● Problem requirements
What is needed is each line of the data below that holds the string "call".

● Data shown
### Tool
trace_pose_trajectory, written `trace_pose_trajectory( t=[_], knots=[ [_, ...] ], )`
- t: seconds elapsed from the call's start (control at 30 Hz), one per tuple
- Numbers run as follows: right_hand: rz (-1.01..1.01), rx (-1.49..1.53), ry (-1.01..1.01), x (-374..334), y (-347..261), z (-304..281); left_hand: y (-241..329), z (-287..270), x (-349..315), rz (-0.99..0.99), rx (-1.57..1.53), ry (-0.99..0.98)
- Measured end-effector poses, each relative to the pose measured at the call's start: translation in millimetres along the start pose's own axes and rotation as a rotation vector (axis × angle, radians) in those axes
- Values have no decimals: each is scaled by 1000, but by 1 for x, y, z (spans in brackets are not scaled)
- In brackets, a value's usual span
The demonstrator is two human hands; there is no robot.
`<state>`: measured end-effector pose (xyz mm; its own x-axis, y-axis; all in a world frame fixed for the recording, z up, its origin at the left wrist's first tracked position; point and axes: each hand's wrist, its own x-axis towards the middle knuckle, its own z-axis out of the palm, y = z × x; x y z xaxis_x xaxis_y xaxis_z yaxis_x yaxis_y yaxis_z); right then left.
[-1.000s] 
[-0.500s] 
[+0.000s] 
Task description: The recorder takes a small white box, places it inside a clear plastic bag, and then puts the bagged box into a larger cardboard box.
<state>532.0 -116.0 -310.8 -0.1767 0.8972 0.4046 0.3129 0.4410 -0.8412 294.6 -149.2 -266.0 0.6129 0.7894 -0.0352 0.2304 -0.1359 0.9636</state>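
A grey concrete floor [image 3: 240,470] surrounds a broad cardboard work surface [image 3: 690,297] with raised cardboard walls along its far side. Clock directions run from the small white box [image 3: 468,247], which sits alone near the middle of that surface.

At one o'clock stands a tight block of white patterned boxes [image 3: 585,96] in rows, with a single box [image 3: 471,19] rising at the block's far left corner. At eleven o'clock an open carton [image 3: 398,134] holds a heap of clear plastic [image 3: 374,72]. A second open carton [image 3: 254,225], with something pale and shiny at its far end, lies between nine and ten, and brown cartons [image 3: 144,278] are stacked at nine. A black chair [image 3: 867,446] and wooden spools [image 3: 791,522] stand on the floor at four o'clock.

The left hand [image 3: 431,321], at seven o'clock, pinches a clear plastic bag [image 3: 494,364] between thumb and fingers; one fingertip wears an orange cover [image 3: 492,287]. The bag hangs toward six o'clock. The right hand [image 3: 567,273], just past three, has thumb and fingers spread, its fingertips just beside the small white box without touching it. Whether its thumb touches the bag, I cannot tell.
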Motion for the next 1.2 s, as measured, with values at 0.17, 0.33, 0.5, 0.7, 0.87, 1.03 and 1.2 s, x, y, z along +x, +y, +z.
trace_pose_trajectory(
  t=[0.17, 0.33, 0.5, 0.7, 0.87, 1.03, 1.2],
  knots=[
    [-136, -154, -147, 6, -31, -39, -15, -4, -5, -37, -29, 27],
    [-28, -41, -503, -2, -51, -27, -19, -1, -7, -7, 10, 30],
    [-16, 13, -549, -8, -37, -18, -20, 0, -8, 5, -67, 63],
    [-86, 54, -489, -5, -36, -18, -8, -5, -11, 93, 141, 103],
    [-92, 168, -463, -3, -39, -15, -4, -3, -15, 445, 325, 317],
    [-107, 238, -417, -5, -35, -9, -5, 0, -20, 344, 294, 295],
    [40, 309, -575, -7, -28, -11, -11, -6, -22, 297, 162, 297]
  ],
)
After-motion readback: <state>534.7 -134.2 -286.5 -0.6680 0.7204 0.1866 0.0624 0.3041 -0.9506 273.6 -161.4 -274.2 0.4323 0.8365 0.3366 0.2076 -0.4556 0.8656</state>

● Answer to this problem
- t: seconds elapsed from the call's start (control at 30 Hz), one per tuple
- Measured end-effector poses, each relative to the pose measured at the call's start: translation in millimetres along the start pose's own axes and rotation as a rotation vector (axis × angle, radians) in those axes

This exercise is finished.